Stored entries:
________________
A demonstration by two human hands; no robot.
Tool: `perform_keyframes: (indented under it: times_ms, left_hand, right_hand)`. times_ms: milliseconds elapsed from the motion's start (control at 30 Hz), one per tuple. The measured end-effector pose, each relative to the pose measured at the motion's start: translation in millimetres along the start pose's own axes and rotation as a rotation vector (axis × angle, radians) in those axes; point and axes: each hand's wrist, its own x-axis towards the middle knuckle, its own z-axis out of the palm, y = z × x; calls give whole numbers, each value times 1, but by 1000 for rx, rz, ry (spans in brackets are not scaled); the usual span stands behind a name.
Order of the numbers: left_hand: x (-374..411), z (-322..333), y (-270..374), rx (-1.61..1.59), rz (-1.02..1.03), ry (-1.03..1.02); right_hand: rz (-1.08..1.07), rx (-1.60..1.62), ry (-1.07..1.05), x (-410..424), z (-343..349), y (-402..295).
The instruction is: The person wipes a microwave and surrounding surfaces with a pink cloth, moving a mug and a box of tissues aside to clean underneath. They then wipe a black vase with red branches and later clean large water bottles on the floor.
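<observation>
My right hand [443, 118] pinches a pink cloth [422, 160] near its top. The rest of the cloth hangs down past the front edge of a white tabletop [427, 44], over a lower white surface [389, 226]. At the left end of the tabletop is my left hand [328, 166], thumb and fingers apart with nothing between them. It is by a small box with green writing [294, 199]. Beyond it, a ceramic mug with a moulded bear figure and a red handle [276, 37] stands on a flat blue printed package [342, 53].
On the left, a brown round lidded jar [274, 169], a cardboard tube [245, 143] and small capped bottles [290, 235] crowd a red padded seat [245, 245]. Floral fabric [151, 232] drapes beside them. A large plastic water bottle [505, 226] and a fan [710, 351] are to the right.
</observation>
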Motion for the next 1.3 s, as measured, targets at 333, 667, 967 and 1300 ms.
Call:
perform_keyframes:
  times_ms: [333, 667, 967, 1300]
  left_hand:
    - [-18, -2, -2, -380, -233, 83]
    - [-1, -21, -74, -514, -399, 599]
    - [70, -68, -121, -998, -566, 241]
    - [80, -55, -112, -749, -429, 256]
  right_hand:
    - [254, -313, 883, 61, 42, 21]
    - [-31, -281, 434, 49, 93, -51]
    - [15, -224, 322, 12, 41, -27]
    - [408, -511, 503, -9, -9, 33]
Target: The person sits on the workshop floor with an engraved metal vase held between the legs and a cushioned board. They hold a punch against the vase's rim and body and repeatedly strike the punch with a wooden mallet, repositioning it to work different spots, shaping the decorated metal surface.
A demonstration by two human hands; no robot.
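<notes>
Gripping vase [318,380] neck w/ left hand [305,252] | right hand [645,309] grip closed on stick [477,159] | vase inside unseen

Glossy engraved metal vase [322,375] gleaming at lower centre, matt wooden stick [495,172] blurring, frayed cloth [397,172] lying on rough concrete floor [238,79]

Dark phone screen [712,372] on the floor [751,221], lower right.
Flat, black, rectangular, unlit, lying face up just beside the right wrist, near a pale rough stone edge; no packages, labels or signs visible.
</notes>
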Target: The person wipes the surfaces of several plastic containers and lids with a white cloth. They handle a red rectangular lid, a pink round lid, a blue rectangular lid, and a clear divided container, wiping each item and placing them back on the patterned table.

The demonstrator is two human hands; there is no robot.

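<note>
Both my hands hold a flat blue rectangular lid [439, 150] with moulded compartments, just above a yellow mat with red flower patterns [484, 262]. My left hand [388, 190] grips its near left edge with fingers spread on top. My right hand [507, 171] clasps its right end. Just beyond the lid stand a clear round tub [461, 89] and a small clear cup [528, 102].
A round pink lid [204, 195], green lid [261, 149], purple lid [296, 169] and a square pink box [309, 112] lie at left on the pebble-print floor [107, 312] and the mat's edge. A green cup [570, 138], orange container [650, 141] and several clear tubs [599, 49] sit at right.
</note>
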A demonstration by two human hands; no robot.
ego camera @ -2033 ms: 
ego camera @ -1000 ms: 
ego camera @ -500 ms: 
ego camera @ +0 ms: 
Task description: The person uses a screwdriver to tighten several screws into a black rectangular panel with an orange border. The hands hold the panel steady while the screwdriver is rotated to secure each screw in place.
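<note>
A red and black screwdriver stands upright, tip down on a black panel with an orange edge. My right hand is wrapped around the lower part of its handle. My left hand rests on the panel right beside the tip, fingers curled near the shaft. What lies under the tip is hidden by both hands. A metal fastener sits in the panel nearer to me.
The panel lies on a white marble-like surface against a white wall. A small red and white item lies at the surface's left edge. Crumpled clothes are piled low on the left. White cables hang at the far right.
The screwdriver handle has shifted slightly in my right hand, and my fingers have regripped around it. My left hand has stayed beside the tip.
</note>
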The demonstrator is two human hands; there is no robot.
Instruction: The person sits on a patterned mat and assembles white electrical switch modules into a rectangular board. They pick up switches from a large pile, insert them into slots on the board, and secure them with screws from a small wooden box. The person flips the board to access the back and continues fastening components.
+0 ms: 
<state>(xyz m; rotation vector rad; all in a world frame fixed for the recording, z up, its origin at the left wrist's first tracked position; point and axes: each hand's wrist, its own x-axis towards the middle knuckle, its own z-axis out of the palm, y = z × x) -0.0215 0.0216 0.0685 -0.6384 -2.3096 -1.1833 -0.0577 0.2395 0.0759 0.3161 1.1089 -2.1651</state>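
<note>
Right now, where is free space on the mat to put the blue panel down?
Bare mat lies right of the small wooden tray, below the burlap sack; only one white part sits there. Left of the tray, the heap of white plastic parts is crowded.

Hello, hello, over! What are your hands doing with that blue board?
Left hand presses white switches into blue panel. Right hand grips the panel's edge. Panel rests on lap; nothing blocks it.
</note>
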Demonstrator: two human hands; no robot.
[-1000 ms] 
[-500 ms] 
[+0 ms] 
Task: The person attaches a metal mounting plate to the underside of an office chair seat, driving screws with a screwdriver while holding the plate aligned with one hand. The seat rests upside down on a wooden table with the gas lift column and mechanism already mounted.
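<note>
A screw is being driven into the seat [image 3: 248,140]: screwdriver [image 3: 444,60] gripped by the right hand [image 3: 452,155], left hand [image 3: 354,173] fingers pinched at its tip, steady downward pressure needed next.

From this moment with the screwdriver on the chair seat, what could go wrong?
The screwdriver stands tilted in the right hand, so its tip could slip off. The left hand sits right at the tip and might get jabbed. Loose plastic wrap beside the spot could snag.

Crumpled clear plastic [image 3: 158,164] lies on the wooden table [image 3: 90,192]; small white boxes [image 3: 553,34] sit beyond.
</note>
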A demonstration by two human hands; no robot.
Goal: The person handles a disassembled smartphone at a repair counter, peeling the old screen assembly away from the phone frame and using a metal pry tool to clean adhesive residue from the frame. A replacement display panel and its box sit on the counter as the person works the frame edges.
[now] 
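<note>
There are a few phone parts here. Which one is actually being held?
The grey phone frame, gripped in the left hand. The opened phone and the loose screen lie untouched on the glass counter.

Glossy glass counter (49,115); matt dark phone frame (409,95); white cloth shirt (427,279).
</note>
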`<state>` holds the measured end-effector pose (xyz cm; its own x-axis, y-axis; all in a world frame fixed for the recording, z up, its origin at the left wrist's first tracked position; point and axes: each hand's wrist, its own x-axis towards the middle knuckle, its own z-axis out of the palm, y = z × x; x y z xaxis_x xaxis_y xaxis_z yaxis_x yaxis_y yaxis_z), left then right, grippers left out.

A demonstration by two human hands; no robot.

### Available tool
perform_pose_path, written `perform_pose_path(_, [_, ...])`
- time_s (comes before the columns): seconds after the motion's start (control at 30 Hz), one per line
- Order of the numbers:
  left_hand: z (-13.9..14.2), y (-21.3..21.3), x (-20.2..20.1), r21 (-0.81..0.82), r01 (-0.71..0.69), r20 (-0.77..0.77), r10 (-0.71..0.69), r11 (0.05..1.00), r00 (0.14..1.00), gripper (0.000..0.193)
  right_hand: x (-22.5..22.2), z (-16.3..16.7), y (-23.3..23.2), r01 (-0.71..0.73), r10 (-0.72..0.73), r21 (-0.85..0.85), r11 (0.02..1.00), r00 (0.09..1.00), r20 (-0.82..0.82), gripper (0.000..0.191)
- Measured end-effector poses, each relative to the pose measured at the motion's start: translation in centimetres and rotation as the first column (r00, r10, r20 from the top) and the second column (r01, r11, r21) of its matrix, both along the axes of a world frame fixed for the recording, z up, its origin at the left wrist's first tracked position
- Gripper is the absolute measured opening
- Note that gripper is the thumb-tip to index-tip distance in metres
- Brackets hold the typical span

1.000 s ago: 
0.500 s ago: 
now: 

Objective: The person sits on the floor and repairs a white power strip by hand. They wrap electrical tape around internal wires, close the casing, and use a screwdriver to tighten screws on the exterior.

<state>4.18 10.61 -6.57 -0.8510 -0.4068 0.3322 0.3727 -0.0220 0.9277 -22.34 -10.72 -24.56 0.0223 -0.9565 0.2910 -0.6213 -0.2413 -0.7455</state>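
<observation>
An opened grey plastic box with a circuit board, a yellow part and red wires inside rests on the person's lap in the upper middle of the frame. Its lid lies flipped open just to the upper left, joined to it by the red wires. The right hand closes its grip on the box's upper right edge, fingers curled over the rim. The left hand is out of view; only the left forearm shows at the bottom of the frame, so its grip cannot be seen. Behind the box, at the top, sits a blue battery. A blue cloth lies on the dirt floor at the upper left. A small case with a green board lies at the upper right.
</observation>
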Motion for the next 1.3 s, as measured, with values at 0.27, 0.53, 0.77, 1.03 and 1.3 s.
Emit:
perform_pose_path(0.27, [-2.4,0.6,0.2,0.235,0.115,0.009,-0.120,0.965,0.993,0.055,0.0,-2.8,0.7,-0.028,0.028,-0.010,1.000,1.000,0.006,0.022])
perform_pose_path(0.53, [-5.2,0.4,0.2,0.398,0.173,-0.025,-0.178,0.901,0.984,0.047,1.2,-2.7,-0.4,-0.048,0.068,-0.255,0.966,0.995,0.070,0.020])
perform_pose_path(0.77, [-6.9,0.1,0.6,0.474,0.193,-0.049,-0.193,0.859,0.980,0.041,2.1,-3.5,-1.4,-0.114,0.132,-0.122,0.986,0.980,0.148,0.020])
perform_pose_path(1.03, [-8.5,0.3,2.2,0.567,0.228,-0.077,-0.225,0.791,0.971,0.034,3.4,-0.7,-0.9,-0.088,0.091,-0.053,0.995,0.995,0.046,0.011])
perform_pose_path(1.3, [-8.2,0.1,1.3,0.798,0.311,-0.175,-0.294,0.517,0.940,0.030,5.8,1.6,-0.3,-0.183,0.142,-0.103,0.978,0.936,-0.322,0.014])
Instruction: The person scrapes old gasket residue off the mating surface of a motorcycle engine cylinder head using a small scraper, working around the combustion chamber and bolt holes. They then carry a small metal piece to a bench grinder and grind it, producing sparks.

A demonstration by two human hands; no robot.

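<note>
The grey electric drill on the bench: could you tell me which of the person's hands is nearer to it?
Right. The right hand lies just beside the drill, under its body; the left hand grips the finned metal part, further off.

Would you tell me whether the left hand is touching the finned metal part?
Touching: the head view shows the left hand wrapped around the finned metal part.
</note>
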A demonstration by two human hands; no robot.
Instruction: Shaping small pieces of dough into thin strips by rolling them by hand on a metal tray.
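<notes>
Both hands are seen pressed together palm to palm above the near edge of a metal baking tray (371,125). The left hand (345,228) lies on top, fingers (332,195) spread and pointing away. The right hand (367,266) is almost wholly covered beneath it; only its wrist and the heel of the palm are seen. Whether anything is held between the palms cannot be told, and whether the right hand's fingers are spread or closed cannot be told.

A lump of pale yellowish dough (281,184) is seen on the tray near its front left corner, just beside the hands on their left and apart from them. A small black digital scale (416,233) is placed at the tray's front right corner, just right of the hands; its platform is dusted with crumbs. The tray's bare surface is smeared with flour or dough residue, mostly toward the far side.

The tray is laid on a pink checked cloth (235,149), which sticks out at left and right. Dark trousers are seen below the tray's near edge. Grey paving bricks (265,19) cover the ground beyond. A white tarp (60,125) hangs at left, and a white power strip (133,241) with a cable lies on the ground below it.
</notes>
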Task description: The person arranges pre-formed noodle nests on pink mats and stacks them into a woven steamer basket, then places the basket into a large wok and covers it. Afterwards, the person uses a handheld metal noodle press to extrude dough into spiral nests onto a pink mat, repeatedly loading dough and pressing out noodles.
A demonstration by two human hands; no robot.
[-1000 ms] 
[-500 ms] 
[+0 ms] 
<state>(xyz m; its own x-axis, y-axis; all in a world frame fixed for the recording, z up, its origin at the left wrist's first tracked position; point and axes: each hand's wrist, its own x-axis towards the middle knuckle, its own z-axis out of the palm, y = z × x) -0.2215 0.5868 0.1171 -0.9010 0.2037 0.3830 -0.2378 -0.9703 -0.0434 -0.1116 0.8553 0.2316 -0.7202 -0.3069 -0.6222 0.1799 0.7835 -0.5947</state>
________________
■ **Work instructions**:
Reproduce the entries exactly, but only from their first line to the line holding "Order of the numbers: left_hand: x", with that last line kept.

■ **Answer to the problem**:
A demonstration by two human hands; no robot.
Tool: `perform_keyframes: (indented under it: times_ms, left_hand, right_hand)`. times_ms: milliseconds elapsed from the motion's start (control at 30 Hz), one per tuple. The measured end-effector pose, each relative to the pose measured at the motion's start: translation in millimetres along the start pose's own axes and rotation as a rotation vector (axis × angle, radians) in those axes; point and axes: each hand's wrist, its own x-axis towards the middle knuckle, its own z-axis out of the palm, y = z × x; calls give whole numbers, each value times 1, but by 1000 for rx, rz, ry (spans in brackets are not scaled); the usual span stands behind a name.
Order of the numbers: left_hand: x (-374..411), z (-322..333), y (-270..374), rx (-1.61..1.59), rz (-1.02..1.03), ry (-1.03..1.02); right_hand: rz (-1.08..1.07), rx (-1.60..1.62), ry (-1.07..1.05), x (-410..424), z (-343..349), y (-402..295).

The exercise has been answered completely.